Task brief >> Beneath this instruction is a block of data; output from it exactly the lines that run from the one containing "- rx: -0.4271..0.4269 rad" through the one containing "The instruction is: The", inclusive.
Information provided Block Start
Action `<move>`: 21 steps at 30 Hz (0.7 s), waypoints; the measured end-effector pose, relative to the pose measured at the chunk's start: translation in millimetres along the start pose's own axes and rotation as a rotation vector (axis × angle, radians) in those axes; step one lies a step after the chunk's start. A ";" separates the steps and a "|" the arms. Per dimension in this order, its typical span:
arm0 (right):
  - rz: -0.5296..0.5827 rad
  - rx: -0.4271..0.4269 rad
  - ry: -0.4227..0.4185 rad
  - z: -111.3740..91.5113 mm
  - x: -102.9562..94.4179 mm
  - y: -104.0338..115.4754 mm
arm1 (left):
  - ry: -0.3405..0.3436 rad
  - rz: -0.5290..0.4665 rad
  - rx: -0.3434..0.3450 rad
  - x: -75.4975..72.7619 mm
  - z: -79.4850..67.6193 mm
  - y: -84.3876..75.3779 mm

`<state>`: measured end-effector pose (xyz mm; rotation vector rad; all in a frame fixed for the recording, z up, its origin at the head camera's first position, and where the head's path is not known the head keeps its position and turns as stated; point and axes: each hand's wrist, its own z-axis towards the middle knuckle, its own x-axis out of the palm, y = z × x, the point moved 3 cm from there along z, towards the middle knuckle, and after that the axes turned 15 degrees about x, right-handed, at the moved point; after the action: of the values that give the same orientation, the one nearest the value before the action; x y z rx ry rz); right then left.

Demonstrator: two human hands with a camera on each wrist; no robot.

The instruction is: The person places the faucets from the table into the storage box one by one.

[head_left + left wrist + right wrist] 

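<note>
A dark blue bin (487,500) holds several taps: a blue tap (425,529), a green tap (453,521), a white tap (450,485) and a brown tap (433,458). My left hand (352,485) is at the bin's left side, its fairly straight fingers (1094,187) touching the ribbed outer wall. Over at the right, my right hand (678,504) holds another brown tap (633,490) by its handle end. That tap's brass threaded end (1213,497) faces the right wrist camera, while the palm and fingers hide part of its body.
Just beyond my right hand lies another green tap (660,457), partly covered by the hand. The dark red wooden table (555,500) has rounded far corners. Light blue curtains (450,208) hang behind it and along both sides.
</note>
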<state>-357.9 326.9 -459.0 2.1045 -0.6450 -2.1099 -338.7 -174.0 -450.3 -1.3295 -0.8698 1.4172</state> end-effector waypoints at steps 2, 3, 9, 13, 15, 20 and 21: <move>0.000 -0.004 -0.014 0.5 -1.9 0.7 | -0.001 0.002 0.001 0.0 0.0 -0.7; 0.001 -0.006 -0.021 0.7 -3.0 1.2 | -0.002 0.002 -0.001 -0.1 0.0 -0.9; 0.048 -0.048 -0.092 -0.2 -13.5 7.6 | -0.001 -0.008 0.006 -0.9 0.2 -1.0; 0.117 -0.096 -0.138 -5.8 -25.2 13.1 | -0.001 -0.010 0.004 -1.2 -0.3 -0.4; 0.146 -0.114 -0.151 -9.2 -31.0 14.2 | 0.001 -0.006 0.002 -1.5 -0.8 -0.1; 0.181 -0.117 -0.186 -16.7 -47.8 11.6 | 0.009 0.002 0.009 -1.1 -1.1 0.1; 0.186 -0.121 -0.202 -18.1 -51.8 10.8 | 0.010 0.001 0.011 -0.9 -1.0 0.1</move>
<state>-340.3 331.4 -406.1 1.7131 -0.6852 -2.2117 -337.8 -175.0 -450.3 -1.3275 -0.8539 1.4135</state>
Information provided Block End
Your solution >>
  - rx: -0.4271..0.4269 rad
  - ry: -0.4227..0.4185 rad
  - z: -111.3740..91.5113 mm
  - x: -102.9562..94.4179 mm
  - y: -104.0338..115.4754 mm
arm1 (left):
  - ry: -0.3405..0.3436 rad
  - rz: -0.5290..0.4665 rad
  - rx: -0.3434..0.3450 rad
  - x: -75.4975..72.7619 mm
  - z: -79.4850..67.6193 mm
  - y: -84.3876..75.3779 mm

`<state>`: measured end-effector pose (xyz mm; rotation vector rad; all in a frame fixed for the recording, z up, its origin at the head camera's first position, and where the head's path is not known the head keeps its position and turns as stated; point and axes: each hand's wrist, its own z-axis towards the middle knuckle, its own x-axis out of the palm, y = z × x, the point moved 3 cm from there along z, towards the middle knuckle, and after that the axes turned 15 degrees about x, right-handed, at the moved point; after the action: of the values that give the same orientation, the one nearest the value before the action; x y z rx ry rz); right then left.

Demonstrator: two human hands with a camera on each wrist; no robot.

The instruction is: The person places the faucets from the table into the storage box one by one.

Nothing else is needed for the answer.